Open source tools like Hadoop and MapReduce are also giving companies new ways to attacks big data. Hadoop provides tremendous data processing power. Apache Hadoop users typically build their own parallelized computing clusters from commodity servers, each with dedicated storage in the form of a small disk array or, more recently, solid-state drive (SSD) for performance. These are commonly referred to as “shared-nothing” architectures. Hadoop storage is direct-attached storage (DAS). Direct-attached storage (DAS) is computer storage that is directly attached to one computer or server. Hadoop is now central to the big data strategies of enterprises, service providers, and other organizations.
Hadoop is the nucleus of the next-generation EDW in the cloud. Hadoop implements the core features that are at the heart of most modern EDWs: cloud-facing architectures, MPP, in-database analytics, mixed workload management, and a hybrid storage layer.

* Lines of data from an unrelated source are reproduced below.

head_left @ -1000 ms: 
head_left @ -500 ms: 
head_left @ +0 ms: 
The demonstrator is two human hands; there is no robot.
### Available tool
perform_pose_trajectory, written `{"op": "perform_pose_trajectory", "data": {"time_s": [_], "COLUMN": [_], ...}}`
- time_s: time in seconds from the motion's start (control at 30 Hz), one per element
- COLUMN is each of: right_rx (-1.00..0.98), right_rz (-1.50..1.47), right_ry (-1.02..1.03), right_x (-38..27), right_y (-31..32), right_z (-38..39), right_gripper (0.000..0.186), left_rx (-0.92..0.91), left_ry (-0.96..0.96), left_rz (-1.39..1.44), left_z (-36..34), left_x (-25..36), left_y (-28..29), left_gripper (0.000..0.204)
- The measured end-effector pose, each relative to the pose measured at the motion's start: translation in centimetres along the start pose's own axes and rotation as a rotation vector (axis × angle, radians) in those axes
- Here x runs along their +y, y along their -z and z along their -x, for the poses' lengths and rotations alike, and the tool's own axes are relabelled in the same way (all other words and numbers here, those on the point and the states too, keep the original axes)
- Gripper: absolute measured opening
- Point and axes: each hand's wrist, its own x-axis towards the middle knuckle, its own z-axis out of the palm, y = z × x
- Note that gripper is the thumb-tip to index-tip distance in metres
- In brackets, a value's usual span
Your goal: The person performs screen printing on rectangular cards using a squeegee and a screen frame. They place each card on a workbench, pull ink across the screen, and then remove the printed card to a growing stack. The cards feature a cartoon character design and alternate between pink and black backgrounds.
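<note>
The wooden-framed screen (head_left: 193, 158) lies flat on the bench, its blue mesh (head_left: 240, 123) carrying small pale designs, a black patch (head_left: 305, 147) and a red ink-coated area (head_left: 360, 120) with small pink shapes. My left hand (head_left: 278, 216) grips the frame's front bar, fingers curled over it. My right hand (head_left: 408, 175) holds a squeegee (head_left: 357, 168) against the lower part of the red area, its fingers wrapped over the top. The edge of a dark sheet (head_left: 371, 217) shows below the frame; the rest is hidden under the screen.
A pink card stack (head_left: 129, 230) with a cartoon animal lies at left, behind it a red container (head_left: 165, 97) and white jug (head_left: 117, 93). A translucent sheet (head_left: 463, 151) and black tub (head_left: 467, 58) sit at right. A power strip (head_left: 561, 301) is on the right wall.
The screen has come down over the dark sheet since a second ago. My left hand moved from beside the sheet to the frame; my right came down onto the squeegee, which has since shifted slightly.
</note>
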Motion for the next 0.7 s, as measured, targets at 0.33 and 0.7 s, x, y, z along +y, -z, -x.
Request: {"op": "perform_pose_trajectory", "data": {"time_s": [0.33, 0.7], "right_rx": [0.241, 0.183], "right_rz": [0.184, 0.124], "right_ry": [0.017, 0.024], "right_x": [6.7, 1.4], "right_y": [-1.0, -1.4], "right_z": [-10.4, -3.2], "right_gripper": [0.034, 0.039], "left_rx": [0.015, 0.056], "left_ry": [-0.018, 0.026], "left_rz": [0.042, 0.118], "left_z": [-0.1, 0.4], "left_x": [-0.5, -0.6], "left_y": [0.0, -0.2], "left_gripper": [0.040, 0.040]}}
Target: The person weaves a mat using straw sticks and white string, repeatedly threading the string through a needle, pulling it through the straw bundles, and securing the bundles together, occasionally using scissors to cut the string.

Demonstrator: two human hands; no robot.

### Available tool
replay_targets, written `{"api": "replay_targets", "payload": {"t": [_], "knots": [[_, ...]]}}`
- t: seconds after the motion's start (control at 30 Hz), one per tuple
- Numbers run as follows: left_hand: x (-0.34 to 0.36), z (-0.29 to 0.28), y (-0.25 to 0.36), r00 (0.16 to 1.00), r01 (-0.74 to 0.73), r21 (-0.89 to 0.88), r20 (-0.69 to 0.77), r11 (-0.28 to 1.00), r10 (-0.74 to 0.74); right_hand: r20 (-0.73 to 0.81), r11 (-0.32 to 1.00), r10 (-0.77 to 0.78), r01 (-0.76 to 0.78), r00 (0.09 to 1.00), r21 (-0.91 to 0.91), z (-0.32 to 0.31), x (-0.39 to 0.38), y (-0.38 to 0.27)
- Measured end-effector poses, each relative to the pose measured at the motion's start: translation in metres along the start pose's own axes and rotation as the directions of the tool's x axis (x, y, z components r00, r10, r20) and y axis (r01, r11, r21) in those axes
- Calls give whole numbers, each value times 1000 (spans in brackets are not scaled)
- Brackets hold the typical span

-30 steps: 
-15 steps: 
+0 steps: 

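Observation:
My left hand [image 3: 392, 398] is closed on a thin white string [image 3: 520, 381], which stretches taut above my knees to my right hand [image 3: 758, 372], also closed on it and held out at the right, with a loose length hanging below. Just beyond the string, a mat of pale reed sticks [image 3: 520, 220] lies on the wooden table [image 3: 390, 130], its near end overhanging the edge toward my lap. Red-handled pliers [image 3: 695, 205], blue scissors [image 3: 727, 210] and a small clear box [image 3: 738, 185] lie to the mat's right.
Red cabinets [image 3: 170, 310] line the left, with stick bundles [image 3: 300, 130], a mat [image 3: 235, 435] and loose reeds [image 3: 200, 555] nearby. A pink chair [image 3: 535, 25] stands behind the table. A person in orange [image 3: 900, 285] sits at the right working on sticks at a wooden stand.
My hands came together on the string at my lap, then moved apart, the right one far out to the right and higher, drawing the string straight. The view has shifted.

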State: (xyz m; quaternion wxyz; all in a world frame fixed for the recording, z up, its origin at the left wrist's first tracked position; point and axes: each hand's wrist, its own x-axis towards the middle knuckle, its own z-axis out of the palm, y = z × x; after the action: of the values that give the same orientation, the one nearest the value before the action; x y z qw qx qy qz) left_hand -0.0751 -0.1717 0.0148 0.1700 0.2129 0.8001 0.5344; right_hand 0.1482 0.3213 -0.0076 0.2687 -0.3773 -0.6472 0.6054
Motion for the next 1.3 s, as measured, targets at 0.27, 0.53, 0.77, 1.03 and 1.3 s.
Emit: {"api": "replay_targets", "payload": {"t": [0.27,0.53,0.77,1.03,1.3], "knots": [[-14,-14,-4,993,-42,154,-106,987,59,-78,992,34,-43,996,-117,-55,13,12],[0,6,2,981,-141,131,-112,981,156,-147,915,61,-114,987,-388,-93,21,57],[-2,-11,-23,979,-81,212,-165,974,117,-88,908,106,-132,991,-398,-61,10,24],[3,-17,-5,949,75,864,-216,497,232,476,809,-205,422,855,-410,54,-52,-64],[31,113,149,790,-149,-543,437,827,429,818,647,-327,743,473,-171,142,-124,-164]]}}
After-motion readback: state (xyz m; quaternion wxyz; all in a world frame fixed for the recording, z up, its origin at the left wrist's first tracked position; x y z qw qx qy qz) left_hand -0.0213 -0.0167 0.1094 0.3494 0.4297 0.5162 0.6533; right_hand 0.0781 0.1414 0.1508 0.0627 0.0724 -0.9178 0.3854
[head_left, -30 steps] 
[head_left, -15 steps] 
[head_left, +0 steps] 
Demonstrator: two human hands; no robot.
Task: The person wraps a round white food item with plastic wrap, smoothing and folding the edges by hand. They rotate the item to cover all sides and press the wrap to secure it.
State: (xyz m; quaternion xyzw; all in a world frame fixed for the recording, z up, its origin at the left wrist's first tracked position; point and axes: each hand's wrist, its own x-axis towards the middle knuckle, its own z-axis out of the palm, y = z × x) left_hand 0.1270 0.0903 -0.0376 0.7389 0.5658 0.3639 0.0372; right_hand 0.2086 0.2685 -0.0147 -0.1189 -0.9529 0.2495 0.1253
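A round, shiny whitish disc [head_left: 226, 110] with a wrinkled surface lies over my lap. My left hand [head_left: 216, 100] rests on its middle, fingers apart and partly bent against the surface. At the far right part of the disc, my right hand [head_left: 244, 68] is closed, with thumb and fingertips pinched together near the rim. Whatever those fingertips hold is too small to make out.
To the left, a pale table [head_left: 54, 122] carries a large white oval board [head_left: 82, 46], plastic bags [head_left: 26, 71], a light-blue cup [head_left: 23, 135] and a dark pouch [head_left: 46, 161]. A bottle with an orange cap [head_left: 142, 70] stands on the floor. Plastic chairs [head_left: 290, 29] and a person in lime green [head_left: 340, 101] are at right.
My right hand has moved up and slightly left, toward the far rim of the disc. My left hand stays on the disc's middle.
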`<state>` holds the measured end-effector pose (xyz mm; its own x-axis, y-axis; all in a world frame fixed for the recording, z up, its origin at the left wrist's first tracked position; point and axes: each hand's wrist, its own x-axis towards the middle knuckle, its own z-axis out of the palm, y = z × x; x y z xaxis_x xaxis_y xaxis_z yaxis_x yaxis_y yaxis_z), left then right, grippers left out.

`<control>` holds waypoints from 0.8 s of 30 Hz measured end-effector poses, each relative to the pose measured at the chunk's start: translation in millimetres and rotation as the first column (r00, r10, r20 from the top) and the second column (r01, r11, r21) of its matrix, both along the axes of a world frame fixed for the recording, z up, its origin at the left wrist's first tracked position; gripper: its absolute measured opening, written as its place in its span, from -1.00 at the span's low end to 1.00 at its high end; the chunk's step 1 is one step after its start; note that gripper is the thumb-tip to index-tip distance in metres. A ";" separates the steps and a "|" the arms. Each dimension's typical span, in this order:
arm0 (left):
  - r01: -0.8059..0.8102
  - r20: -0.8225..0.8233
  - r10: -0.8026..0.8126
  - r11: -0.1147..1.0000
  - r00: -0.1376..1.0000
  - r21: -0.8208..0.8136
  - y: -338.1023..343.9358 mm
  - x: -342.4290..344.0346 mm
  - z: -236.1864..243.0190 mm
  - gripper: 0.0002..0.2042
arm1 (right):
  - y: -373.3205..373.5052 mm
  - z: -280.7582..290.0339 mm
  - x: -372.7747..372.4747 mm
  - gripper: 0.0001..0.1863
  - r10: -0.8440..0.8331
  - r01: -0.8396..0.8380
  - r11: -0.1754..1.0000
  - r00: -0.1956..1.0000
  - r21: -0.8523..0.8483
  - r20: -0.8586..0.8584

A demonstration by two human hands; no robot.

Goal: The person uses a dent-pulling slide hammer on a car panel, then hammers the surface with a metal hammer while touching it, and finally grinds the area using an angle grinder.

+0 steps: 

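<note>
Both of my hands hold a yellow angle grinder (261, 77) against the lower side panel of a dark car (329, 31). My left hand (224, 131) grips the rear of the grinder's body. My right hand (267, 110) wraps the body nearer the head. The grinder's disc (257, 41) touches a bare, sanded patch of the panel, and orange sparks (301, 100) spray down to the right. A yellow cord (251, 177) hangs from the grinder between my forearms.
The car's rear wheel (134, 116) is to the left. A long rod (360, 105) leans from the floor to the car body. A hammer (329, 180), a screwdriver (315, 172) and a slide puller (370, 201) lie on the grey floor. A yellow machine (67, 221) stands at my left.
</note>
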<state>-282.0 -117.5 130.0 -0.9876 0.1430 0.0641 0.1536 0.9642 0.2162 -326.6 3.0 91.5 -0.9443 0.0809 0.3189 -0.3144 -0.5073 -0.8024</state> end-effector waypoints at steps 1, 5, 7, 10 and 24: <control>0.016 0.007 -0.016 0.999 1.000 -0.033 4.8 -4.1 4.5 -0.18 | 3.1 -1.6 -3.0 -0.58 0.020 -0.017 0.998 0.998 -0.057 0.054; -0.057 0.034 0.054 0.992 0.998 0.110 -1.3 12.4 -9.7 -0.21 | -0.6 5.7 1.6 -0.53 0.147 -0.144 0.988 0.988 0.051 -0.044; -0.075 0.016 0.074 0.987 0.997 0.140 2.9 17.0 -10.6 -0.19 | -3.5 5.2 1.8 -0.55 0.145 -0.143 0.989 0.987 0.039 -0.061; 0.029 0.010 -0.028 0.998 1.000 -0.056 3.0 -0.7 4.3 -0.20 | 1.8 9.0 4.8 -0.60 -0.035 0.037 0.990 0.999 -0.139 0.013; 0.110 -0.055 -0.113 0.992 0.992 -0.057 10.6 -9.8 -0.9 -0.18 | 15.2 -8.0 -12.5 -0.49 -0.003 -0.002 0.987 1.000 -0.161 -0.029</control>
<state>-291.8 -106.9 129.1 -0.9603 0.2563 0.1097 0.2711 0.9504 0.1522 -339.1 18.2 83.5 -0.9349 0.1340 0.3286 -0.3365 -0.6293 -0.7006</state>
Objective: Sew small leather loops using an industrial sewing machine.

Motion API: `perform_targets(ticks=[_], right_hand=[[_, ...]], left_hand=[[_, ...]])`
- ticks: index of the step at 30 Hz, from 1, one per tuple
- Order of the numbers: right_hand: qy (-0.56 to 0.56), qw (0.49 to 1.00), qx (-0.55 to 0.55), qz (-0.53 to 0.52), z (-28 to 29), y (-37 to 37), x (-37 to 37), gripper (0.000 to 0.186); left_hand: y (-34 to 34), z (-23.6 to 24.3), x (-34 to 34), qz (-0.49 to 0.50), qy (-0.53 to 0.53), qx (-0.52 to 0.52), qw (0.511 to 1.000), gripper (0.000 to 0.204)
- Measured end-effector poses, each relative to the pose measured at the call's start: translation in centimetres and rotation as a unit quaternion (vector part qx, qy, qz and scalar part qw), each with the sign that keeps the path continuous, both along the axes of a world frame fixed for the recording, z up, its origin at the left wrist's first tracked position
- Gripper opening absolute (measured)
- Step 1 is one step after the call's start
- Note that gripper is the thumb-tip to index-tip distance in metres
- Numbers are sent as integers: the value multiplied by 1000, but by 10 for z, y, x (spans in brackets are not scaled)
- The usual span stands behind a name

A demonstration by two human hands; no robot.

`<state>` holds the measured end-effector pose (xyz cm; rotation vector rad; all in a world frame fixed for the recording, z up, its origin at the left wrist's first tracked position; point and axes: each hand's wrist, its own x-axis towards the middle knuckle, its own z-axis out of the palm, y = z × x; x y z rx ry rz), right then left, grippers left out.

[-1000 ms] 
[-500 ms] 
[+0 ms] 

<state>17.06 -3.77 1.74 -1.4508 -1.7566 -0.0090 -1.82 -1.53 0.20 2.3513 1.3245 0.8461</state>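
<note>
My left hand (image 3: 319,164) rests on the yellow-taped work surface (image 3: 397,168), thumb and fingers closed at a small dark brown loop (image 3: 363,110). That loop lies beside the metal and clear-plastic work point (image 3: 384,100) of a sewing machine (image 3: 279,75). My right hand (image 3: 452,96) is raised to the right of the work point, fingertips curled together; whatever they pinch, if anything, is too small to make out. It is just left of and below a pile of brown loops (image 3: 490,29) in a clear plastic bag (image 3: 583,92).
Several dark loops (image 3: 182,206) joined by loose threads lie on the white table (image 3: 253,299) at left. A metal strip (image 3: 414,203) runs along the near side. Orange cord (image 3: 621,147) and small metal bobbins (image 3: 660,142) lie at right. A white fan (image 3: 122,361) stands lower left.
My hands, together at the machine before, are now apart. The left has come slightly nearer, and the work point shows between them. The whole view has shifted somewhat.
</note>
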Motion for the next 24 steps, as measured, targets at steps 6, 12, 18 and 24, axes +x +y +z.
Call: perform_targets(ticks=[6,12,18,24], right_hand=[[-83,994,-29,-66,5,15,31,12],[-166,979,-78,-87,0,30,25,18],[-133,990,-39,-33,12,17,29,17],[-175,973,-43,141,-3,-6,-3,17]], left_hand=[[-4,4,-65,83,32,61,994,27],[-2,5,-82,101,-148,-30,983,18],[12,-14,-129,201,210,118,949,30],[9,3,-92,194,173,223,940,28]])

Real-time or near-real-time information delivery is one of the defining characteristics of Big Data analytics. Providers of traditional EDW solutions see great advantages in adopting Hadoop for handling complex content, advanced analytics, and massively parallel in-database processing in the cloud. Essentially, application development and business process professionals should regard today’s Hadoop market as the reinvention of the EDW for the new age of cloud-centric business models that require rapid execution of advanced, embedded analytics against big data.
Some commercial EDW vendors, such as EMC, Greenplum and IBM, have begun to integrate Apache Hadoop to enable cloud-based deployment of increasingly complex analytics against unstructured and real-time data. EDW vendors have begun to offer, develop, and preannounce big data solutions that incorporate Apache Hadoop technologies. Traditional BI tools like MicroStrategy are coming up Big Data Support that enables Users to Leverage Hadoop’s Massive Storage Capabilities and Transform Petabytes of Data into Actionable Insights.
Early adopters of Hadoop are the companies like Yahoo, Facebook, Amazon, Netflix, Adobe, Ebay, Twitter, SalesForce and eHarmony and more.